Submissions that: (1) deal solely with biological phenomena and do not describe the physico-chemical or colloid-chemical background and/or mechanism of the phenomena, and (2) deal solely with colloid/interfacial phenomena and do not have appropriate biological content or relevance, are outside the scope of the journal and will not be considered for publication.

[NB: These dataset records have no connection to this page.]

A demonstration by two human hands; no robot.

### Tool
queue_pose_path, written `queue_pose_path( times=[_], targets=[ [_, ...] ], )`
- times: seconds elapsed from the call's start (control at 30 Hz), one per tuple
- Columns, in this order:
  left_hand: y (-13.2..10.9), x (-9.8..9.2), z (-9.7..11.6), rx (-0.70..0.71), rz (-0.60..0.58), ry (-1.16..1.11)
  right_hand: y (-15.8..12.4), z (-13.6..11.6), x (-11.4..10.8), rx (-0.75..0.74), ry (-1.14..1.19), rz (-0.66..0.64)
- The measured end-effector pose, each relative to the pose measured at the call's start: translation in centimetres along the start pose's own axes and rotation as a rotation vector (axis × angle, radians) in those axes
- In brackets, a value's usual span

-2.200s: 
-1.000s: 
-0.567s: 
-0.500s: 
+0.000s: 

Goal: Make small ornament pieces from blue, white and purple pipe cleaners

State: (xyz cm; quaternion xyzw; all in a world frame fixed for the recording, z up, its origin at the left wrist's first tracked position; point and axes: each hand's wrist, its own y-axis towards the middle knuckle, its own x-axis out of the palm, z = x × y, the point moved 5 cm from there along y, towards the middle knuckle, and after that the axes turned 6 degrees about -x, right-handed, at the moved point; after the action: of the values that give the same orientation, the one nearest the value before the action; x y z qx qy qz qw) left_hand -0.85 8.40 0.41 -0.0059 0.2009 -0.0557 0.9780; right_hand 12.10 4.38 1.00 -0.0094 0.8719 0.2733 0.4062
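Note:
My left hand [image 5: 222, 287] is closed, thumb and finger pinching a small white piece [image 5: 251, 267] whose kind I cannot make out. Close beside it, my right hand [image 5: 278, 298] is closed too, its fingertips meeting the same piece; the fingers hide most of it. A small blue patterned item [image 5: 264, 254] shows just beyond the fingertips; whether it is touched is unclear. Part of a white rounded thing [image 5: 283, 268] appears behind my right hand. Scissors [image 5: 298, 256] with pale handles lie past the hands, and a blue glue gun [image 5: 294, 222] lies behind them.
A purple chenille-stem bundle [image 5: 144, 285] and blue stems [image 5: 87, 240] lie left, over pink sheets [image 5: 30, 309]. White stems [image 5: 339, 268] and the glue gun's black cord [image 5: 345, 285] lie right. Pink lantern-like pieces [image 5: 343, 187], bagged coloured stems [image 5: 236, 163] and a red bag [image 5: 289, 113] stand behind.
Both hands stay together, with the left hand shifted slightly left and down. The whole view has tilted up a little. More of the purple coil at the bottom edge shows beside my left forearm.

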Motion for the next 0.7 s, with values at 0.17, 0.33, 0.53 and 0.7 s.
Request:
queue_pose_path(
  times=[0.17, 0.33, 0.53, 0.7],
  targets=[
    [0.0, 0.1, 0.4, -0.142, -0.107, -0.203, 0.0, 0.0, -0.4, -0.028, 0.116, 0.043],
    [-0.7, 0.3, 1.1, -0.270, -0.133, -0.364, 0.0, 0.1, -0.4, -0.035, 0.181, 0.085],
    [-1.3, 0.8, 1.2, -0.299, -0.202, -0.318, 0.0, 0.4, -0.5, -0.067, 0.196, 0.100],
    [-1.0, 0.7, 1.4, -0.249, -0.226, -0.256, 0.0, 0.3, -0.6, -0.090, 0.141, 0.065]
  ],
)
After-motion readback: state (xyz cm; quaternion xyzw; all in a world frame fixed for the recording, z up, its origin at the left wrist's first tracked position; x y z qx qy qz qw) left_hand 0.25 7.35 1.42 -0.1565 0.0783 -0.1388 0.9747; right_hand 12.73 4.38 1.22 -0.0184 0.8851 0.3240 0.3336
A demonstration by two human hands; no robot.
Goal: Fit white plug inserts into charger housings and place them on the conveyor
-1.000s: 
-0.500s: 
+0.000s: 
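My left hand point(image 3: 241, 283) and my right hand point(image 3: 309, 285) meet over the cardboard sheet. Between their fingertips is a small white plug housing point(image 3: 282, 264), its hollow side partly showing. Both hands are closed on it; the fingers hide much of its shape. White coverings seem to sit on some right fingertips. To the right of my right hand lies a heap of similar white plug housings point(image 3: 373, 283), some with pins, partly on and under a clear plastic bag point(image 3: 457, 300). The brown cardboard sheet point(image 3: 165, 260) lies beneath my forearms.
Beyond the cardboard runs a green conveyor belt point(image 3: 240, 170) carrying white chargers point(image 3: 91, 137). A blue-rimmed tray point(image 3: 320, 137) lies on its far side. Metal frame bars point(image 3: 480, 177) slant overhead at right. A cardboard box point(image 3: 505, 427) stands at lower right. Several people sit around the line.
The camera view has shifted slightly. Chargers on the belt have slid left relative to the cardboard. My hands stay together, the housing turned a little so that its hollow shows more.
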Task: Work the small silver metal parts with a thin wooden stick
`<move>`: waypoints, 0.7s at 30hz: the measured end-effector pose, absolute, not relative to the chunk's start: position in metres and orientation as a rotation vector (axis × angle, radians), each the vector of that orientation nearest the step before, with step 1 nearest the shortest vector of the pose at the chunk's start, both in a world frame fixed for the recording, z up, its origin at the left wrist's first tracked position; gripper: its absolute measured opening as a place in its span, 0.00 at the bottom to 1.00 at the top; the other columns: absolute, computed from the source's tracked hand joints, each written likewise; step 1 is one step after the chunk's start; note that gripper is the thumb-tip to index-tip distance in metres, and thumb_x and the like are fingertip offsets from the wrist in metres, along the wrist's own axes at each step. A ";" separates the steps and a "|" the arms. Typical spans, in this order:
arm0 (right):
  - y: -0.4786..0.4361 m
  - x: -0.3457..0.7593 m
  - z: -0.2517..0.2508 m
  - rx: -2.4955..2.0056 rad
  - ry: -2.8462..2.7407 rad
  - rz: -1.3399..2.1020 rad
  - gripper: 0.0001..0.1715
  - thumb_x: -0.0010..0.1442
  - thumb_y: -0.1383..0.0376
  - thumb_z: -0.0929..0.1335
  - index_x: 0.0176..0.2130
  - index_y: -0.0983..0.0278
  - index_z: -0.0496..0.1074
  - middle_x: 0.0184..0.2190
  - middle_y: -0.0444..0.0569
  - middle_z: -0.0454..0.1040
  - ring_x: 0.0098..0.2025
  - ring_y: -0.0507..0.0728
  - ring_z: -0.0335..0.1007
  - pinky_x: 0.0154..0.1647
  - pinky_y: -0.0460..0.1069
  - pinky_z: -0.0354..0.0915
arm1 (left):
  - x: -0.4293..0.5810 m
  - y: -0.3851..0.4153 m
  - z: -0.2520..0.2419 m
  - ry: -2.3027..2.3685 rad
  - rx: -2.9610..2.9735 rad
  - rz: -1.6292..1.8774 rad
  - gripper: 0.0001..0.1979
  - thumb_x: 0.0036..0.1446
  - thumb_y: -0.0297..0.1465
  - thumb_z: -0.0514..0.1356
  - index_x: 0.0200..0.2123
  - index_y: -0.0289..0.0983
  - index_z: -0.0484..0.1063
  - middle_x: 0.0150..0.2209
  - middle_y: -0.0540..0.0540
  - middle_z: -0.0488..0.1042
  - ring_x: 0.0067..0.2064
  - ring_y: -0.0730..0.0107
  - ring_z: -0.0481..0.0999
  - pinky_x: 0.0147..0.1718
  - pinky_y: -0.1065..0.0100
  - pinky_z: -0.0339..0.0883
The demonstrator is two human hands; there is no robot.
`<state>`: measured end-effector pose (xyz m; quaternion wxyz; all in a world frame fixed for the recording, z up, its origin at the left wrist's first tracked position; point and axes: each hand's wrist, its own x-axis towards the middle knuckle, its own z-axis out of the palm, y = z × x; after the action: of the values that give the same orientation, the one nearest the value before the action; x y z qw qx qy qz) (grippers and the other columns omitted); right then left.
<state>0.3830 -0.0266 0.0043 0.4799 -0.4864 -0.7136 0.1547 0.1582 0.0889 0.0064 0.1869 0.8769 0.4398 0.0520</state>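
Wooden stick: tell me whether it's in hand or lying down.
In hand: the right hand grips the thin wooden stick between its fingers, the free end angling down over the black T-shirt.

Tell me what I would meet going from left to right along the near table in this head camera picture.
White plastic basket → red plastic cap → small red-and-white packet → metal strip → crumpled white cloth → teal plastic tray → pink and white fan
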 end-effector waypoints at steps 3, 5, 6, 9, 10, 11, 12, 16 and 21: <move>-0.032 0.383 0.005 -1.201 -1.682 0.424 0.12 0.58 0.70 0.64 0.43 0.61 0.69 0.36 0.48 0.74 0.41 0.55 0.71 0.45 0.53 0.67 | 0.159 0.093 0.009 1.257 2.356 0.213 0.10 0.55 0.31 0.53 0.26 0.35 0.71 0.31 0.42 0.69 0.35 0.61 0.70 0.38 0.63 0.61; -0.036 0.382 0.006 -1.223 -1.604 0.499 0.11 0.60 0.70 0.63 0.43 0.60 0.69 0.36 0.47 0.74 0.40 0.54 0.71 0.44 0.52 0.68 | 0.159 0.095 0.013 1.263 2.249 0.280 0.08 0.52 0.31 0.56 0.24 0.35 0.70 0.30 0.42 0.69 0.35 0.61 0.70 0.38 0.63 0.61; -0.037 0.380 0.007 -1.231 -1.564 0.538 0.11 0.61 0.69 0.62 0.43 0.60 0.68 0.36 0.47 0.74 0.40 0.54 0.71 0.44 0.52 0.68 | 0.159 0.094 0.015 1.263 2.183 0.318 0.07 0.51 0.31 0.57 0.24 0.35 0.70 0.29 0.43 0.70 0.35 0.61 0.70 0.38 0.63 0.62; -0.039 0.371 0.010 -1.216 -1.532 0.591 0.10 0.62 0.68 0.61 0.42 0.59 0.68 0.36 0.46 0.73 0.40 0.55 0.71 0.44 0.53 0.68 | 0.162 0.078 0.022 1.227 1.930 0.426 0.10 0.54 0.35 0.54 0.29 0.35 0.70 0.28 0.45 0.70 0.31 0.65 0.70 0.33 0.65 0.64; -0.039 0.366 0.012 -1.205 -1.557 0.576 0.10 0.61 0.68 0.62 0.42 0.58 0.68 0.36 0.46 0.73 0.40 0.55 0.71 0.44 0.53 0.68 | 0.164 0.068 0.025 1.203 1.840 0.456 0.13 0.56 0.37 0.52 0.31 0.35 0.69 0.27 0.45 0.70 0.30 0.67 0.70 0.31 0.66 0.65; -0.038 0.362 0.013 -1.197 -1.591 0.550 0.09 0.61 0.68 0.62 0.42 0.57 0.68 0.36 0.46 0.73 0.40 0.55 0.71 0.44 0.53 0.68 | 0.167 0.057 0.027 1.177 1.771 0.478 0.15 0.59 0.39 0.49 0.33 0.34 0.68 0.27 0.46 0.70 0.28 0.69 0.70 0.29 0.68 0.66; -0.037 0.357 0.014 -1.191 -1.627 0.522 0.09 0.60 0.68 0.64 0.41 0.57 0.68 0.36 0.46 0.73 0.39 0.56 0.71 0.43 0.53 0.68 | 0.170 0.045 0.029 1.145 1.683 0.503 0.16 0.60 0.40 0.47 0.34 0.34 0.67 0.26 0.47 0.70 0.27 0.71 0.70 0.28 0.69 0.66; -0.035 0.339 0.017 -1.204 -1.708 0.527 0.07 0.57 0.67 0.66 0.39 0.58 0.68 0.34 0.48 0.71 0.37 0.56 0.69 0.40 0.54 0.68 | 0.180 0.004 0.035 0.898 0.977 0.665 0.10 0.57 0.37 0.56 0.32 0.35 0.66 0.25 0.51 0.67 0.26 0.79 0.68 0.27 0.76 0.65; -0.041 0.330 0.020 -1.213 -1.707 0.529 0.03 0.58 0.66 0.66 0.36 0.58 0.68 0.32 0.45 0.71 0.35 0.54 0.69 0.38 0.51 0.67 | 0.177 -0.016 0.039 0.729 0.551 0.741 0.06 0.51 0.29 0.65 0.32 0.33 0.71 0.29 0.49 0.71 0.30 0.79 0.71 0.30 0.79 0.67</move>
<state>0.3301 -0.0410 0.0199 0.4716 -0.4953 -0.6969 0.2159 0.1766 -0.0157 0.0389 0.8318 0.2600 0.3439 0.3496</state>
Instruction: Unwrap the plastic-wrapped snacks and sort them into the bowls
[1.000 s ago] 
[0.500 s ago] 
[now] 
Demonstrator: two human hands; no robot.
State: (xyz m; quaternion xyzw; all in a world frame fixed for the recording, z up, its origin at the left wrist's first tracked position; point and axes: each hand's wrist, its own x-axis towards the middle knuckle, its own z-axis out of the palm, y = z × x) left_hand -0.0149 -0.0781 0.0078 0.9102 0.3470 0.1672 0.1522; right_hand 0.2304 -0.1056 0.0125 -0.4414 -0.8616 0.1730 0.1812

The journal publishes regular research papers, reviews, short communications and invited perspective articles, called BioInterface Perspectives. The BioInterface Perspective provide researchers the opportunity to review their own work, as well as provide insight into the work of others that inspired and influenced the author. Regular articles should have a maximum total length of 6,000 words. In addition, a (combined) maximum of 8 normal-sized figures and/or tables is allowed (so for instance 3 tables and 5 figures). For multiple-panel figures each set of two panels equates to one figure. Short communications should not exceed half of the above. It is required to give on the article cover page a short statistical summary of the article listing the total number of words and tables/figures.